In the records below, find every line with the word "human" and copy it.

### STUDY MATERIAL
++++

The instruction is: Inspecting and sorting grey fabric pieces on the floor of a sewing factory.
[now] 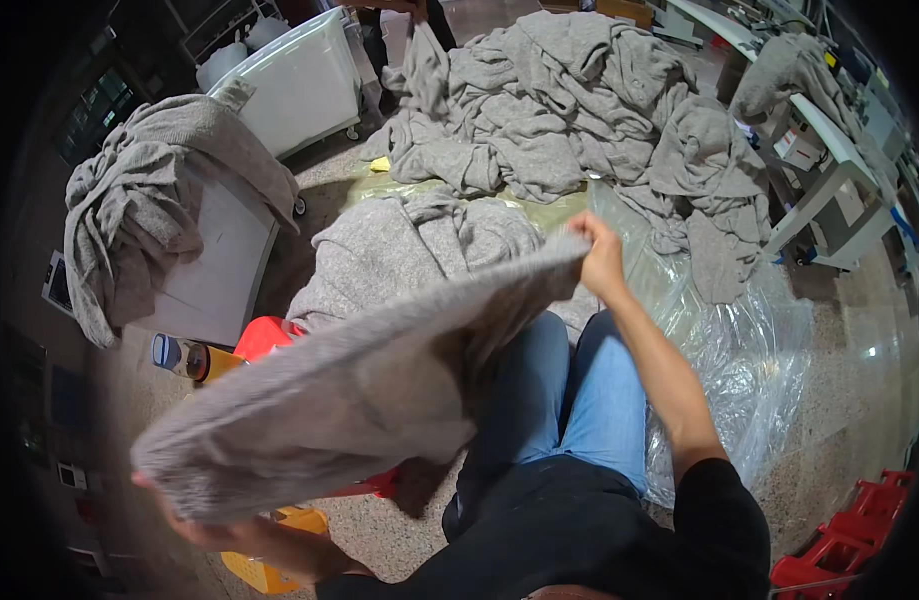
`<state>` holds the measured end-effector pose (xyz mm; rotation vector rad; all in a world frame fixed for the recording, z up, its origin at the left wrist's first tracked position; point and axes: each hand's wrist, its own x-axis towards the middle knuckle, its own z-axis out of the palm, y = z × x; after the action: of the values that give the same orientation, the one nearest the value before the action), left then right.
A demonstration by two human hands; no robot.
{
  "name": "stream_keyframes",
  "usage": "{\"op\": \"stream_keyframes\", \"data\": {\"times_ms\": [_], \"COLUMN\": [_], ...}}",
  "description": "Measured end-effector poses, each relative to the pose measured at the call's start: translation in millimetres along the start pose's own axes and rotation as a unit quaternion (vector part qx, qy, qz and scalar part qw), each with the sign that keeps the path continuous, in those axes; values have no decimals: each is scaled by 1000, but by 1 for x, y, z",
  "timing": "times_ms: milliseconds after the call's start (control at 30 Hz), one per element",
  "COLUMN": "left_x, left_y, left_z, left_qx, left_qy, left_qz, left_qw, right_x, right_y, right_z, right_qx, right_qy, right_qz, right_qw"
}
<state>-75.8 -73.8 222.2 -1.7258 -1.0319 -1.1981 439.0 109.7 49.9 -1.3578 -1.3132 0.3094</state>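
A grey-brown knitted garment [349,390] is stretched in the air across my lap, slanting from lower left to upper right and blurred by motion. My right hand [601,255] pinches its upper right corner, above my knees. At the lower left, my left hand [194,520] grips the opposite end; the cloth partly covers those fingers. Just beyond the garment lies a heap of the same grey knitwear [409,240], close to my knees. The held cloth hides part of my left leg and the floor beneath.
A large knitwear pile [579,100] lies ahead on clear plastic sheeting [729,350]. At left, knitwear drapes over a white bin [209,265]; a white wheeled cart [294,90] stands behind. A bottle [179,355] and yellow basket [269,560] are left, red stools [844,540] lower right. Another person stands at the back.
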Motion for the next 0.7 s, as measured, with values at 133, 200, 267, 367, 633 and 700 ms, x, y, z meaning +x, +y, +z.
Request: {"op": "stream_keyframes", "data": {"times_ms": [133,200,267,367,633,700], "left_x": [68,90,108,129,122,98], "left_y": [-36,-35,-26,-4,23,22], "left_z": [-5,12,33,64,115,130], "left_qx": [70,-5,-100,-216,-314,-202], "left_qy": [59,81,106,137,121,70], "left_qz": [64,10,-51,-98,-113,-44], "left_qw": [994,997,988,962,935,976], "right_x": [82,102,96,60,-52,-88], "right_y": [-115,-176,-228,-283,-145,-82], "right_z": [-83,-153,-199,-232,-230,-238], "right_qx": [75,161,264,-59,52,11], "right_qy": [76,-69,-6,-73,-326,-309], "right_qz": [-172,-233,-179,-285,201,310], "right_qw": [979,957,948,954,922,899]}}
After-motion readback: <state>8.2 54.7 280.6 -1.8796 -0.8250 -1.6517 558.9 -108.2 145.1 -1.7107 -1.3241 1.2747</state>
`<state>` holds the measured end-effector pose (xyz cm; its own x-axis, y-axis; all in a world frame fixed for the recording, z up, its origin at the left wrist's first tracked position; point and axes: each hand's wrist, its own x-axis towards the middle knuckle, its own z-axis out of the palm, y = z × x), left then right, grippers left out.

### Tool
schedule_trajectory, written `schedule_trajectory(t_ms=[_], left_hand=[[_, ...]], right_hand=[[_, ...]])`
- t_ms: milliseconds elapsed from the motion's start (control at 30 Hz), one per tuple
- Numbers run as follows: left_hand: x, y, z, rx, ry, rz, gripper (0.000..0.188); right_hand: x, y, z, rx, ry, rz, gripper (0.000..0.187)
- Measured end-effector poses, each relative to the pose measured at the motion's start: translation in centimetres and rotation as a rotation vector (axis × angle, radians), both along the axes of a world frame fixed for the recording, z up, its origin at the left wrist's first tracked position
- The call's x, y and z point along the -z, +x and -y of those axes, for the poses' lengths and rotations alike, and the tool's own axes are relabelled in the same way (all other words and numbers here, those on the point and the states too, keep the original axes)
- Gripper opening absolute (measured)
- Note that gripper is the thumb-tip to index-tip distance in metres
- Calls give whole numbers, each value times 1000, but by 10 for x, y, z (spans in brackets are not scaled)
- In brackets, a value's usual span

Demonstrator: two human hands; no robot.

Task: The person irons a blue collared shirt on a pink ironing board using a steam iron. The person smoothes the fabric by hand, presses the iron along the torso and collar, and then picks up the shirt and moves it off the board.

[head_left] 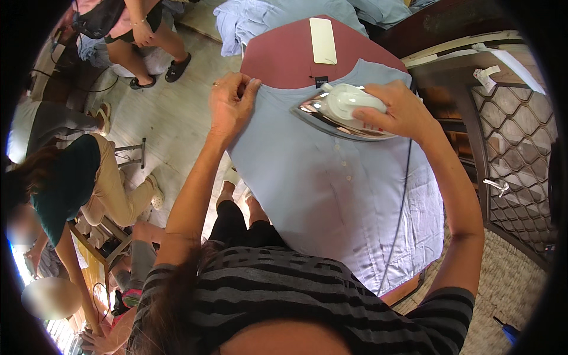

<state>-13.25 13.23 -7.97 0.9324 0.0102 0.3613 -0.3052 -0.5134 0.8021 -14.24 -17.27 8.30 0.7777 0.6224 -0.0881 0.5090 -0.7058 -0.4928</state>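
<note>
A light blue buttoned shirt (307,183) lies spread over a dark red ironing board (275,56), its neckline at the far end. My right hand (405,112) is closed round the handle of a white and silver clothes iron (340,103). The iron rests on the shirt's upper right part, tip pointing left, below the dark neck label (321,81). At the shirt's upper left edge, my left hand (232,102) is closed, thumb and fingers pinching the cloth at the shoulder. The iron's dark cord (405,189) runs down across the shirt toward me.
A pale card (322,40) lies on the board's far end, with heaped blue cloth (284,18) beyond. A brown lattice metal gate (515,136) stands at right. Several people are on the left, one in a dark green top (68,177). A small folding stand (133,152) is on the floor.
</note>
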Motion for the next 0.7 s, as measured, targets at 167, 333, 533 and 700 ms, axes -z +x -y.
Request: schedule_trajectory(t_ms=[167,333,533,700], left_hand=[[-3,2,8,-62,33,43,20],[0,7,8,-38,10,-2,21],[2,7,6,-20,63,14,23],[-1,6,4,-15,82,2,23]], right_hand=[[1,6,9,-61,-42,114,41],[5,16,18,-91,12,37,40],[10,21,9,-134,41,18,39],[10,23,8,-101,45,21,38]])
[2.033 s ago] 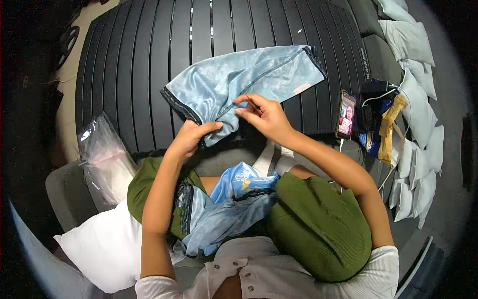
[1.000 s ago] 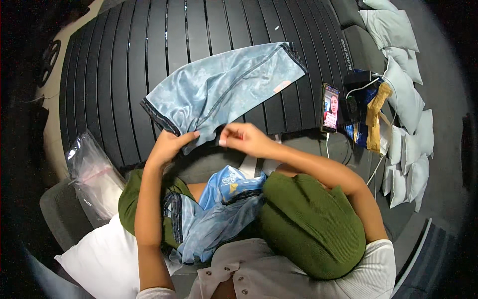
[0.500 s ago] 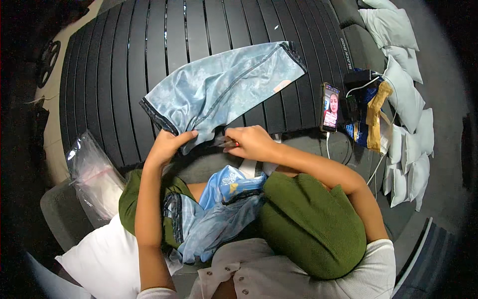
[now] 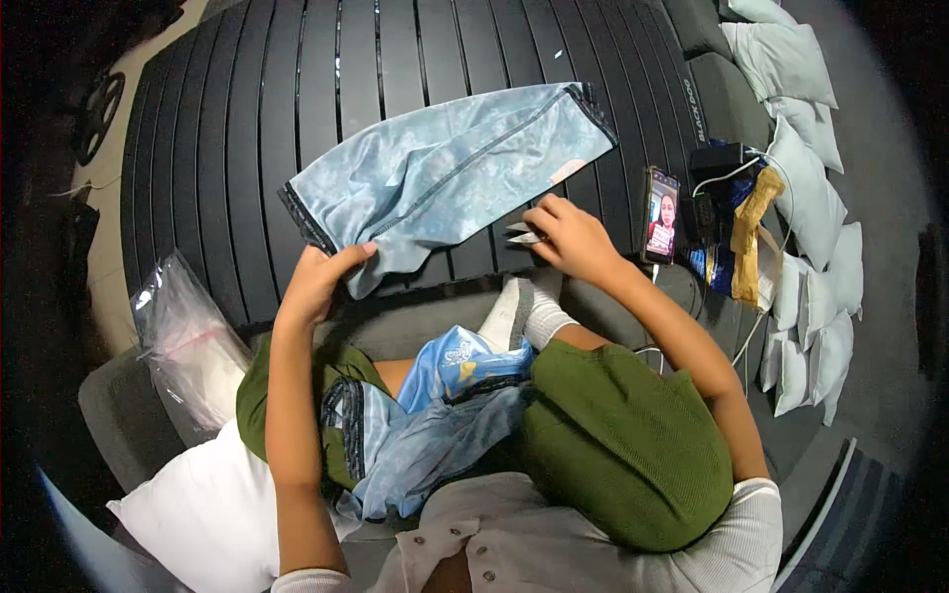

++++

### ANSWER BOX
A demonstration by two human hands; no robot.
Demonstrator: two human hands; no robot.

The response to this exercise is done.